Please reproduce the data below exactly, from the first line through the line containing "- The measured", and leave every later line out.

======== Input data

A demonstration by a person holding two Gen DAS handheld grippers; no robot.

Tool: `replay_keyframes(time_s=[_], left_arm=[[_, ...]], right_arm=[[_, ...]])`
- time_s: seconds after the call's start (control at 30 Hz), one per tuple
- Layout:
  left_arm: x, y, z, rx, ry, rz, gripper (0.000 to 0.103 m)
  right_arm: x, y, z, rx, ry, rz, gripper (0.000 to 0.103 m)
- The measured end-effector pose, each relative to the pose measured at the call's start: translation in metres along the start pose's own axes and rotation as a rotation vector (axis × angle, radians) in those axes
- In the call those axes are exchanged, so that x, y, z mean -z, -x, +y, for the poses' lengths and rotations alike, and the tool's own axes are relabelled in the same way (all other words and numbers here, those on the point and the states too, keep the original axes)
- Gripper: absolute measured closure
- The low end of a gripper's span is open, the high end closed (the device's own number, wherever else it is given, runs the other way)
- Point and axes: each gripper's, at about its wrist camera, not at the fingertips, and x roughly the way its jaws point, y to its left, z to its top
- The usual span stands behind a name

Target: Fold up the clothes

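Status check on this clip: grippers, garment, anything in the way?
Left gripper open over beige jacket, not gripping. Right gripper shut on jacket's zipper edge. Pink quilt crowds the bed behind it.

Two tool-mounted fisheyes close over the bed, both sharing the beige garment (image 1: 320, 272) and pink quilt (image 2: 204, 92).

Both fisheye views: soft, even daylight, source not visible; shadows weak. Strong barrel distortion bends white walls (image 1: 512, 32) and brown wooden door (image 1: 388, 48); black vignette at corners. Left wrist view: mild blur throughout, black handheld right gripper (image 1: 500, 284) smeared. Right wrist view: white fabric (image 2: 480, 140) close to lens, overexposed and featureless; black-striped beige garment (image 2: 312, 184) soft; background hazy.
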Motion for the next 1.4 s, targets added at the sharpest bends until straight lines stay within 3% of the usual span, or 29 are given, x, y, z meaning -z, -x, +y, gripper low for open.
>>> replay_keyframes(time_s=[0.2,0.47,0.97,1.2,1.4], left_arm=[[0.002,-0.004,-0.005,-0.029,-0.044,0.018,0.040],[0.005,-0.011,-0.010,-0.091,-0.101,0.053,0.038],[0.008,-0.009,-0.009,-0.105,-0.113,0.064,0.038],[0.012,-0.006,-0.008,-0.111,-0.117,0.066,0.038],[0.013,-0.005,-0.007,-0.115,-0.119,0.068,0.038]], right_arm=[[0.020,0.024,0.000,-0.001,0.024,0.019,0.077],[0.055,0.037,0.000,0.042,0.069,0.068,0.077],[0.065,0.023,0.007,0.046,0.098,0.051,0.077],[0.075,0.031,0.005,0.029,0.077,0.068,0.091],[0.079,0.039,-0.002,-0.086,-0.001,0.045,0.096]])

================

### Exercise response
A demonstration by a person holding two Gen DAS handheld grippers; no robot.

Tool: `replay_keyframes(time_s=[_], left_arm=[[_, ...]], right_arm=[[_, ...]])`
- time_s: seconds after the call's start (control at 30 Hz), one per tuple
- Layout:
  left_arm: x, y, z, rx, ry, rz, gripper (0.000 to 0.103 m)
  right_arm: x, y, z, rx, ry, rz, gripper (0.000 to 0.103 m)
- The measured end-effector pose, each relative to the pose measured at the call's start: translation in metres along the start pose's own axes and rotation as a rotation vector (axis × angle, radians) in those axes

No more is needed for this answer.